START Given material

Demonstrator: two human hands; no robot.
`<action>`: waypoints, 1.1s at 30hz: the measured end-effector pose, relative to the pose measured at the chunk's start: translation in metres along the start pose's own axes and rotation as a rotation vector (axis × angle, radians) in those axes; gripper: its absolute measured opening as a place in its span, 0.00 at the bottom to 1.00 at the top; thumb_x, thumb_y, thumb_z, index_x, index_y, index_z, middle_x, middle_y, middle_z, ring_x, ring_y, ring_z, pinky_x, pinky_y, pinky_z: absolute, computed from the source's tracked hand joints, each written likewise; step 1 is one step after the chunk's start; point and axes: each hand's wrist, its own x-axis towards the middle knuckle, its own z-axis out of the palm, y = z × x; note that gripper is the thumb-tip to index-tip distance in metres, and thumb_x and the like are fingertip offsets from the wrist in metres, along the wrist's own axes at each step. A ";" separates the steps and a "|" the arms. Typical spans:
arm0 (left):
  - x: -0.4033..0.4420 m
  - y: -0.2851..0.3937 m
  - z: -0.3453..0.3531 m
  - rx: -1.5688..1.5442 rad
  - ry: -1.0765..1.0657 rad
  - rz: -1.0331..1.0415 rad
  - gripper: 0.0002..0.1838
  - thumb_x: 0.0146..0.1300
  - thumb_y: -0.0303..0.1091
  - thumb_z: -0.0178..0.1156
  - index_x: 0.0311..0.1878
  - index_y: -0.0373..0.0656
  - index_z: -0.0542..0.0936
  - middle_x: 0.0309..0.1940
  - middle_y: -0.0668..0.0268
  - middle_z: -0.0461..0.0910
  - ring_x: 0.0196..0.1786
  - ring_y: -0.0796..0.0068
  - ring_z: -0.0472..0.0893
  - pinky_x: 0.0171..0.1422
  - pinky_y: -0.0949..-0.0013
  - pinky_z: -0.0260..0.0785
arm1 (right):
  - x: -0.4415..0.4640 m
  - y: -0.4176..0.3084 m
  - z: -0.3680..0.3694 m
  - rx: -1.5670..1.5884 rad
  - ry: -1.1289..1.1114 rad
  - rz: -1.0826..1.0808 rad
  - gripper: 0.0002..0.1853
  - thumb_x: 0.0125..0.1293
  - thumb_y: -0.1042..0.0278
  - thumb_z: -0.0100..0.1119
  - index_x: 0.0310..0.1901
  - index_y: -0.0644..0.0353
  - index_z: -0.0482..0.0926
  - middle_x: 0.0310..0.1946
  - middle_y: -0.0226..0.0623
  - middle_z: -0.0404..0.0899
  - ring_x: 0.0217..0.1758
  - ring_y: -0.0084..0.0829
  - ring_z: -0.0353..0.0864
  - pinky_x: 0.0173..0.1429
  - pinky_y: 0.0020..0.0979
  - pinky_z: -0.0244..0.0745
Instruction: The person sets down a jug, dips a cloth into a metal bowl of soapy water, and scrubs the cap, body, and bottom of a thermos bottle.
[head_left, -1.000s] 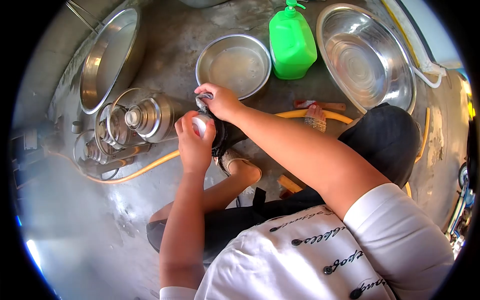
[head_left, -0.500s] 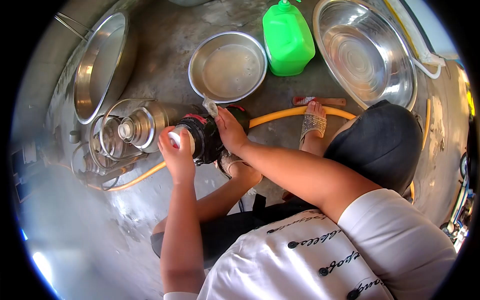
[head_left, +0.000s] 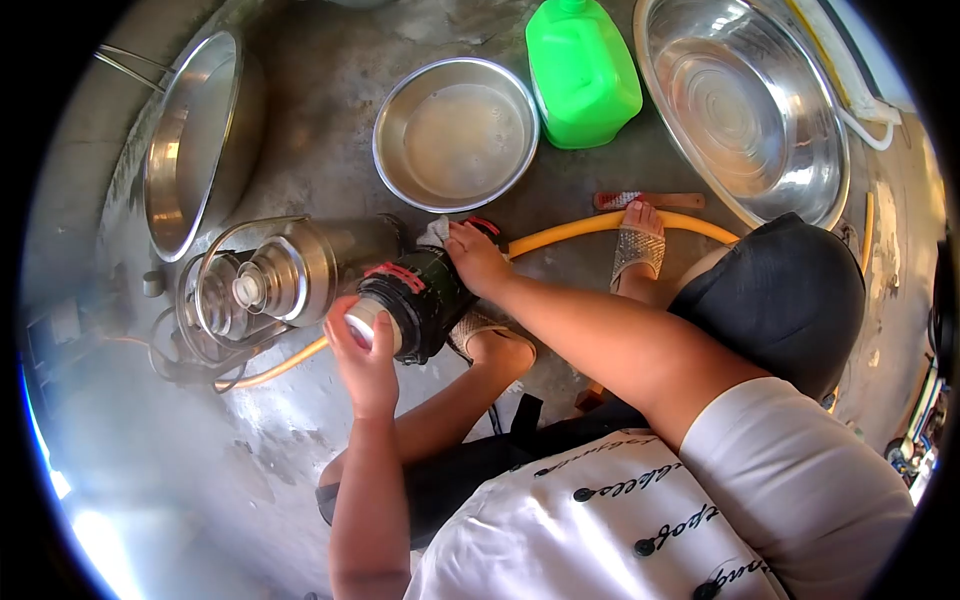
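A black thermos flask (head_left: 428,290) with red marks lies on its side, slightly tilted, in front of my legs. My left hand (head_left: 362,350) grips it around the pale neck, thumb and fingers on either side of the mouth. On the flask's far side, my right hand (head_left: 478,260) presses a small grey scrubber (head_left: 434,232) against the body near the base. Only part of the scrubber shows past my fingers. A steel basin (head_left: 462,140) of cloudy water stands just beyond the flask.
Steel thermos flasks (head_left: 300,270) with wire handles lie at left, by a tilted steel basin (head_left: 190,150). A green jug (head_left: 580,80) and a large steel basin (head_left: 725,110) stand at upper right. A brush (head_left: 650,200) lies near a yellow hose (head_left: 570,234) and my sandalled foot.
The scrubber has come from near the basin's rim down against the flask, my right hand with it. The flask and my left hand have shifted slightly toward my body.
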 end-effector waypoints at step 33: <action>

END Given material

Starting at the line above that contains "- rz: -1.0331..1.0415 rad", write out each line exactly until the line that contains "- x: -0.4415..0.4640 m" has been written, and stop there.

  - rz: -1.0331..1.0415 rad
  - gripper: 0.0002..0.1838
  - thumb_x: 0.0146..0.1300
  - thumb_y: -0.0303..0.1091
  - thumb_z: -0.0178..0.1156
  - index_x: 0.0311..0.1878
  - index_y: -0.0373..0.0656
  - index_z: -0.0542..0.0936
  - middle_x: 0.0309..0.1940
  - middle_y: -0.0668..0.0268
  - middle_z: -0.0461..0.0910
  - ring_x: 0.0196..0.1786
  - ring_y: -0.0796..0.0068
  - ring_z: -0.0472..0.0893
  - pinky_x: 0.0171..0.1422
  - pinky_y: -0.0949..-0.0013
  - pinky_z: -0.0260..0.0785
arm1 (right):
  - x: -0.4415..0.4640 m

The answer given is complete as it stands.